## Chapter 4: Graph Problems

### Unweighted Graphs

Below are the base classes `Edge` and `Graph` and the subclass `DiGraph` for directed graphs.
The `@dataclass` annotation just creates the `__init__()` method automatically that sets the variables defined in the class (must have type hint).

In [12]:
from dataclasses import dataclass
from typing import List

@dataclass
class Edge:
    u: int  # 'from' vertex index
    v: int  # 'to' vertex index
    
    def reversed(self):
        return Edge(self.v, self.u)
    
    def __str__(self):
        return f'{self.u} -> {self.v}'
    
    
# TODO: error handling for IndexOutOfBoundsError in vertex indices
class Graph(object):
    def __init__(self, vertices=[]):
        self._vertices = vertices  # vertex can be any type
        self._edges = [[] for _ in vertices]  # adjacency list
            
    @property
    def vertex_count(self) -> int:
        return len(self._vertices)

    @property
    def edge_count(self) -> int:
        return sum(map(len, self._edges))  # compact syntax reducing 2-way arrays

    def add_vertex(self, vertex) -> int:
        # does not check if vertex is already present (vertices are not hashed)
        self._vertices.append(vertex)
        self._edges.append([])
        return self.vertex_count - 1  # return index of added vertex

    def remove_vertex(self, vertex) -> None:
        # need to update all indices, expensive operation!
        # TODO: more efficient implementation?
        vertex_index = self.index_of(vertex)
        bad_edges = []
        for vtx in self._edges:
            for e in vtx:
                if vertex_index in [e.u, e.v] and\
                    e not in bad_edges and e.reversed() not in bad_edges:
                    bad_edges.append(e)
        [self.remove_edge(e) for e in bad_edges]
        for vtx in self._edges:
            for e in vtx:
                if e.u > vertex_index:
                    e.u -= 1
                if e.v > vertex_index:
                    e.v -= 1
        self._edges.pop(vertex_index)
        self._vertices.pop(vertex_index)
        
    def add_edge(self, edge: Edge) -> None:
        # in base case of undirected graph, add edges in both directions
        self._edges[edge.u].append(edge)
        self._edges[edge.v].append(edge.reversed())

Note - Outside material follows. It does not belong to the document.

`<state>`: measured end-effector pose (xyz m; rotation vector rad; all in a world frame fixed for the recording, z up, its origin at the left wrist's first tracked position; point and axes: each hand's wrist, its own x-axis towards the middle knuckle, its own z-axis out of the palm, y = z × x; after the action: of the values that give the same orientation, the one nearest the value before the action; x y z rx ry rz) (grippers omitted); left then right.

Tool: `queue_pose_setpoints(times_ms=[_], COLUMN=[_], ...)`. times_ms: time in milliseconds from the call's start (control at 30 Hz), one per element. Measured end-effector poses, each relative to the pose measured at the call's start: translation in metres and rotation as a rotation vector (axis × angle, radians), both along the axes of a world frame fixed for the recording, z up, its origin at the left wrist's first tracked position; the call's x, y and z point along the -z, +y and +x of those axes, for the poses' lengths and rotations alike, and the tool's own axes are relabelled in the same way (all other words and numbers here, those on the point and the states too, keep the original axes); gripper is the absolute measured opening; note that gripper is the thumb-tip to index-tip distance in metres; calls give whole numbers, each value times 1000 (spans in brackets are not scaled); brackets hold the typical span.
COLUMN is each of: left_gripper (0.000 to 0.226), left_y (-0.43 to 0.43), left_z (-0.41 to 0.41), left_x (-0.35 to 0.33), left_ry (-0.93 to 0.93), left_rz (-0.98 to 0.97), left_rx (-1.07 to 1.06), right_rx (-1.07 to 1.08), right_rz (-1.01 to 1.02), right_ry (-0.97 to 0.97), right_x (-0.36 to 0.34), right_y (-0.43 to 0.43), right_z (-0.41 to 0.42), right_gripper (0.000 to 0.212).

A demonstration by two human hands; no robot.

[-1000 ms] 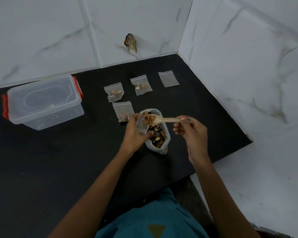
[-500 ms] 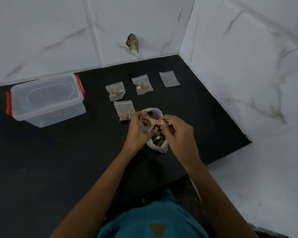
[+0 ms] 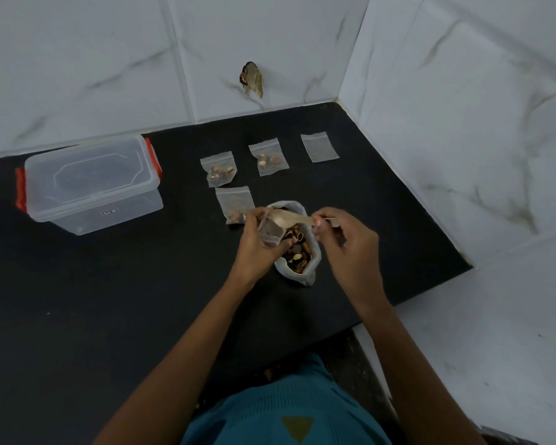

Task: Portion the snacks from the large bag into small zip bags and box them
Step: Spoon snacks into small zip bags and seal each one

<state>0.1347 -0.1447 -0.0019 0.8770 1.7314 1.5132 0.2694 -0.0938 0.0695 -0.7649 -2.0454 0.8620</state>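
Zip bag [image 3: 269,234] pinched, spoon [image 3: 290,219] at mouth (wooden)

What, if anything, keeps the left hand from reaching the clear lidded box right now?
Probably yes: only bare black counter lies between the left hand and the clear lidded box. But its grip holds a small zip bag over the large snack bag; that must go down first.
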Motion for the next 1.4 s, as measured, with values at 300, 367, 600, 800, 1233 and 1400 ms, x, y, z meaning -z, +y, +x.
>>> queue_pose_setpoints(times_ms=[300,367,600,800,1233,1400], left_gripper=[55,56,47,45,45,40], left_y=[-7,-8,-18,-24,-23,-24], left_z=[-1,-1,0,6,15,14], left_x=[10,12,23,29,38,38], left_ry=[-7,-32,-55,-111,-167,-153], left_rz=[-29,-39,-65,-76,-109,-96], left_rx=[11,10,-27,20,89,81], right_rx=[209,249,265,141,377,374], right_rz=[-419,-476,-325,-142,-733,-723], right_ry=[157,167,-70,-327,-41,-24], right_x=[5,11,36,49,68,73], right_y=[13,16,17,11,21,14], right_z=[14,16,23,21,16,10], right_gripper=[15,17,12,16,17,15])
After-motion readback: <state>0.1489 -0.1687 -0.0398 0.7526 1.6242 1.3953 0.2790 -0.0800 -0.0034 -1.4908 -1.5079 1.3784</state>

    def add_edge_by_indices(self, u: int, v: int) -> None:
        # convenience method
        self.add_edge(Edge(u, v))

    def add_edge_by_vertices(self, first, second) -> None:
        # convenience method; will not work for duplicate vertex values!
        u: int = self._vertices.index(first)
        v: int = self._vertices.index(second)
        self.add_edge_by_indices(u, v)
        
    def remove_edge(self, edge: Edge) -> None:
        # in base case of undirected graph, remove edges in both directions
        self._edges[edge.u].remove(edge)
        self._edges[edge.v].remove(edge.reversed())
        
    def remove_edge_by_indices(self, u: int, v: int) -> None:
        # convenience method
        self.remove_edge(Edge(u, v))
        
    def remove_edge_by_vertices(self, first, second) -> None:
        # convenience method; will not work for duplicate vertex values!
        u: int = self._vertices.index(first)
        v: int = self._vertices.index(second)
        self.remove_edge_by_indices(u, v)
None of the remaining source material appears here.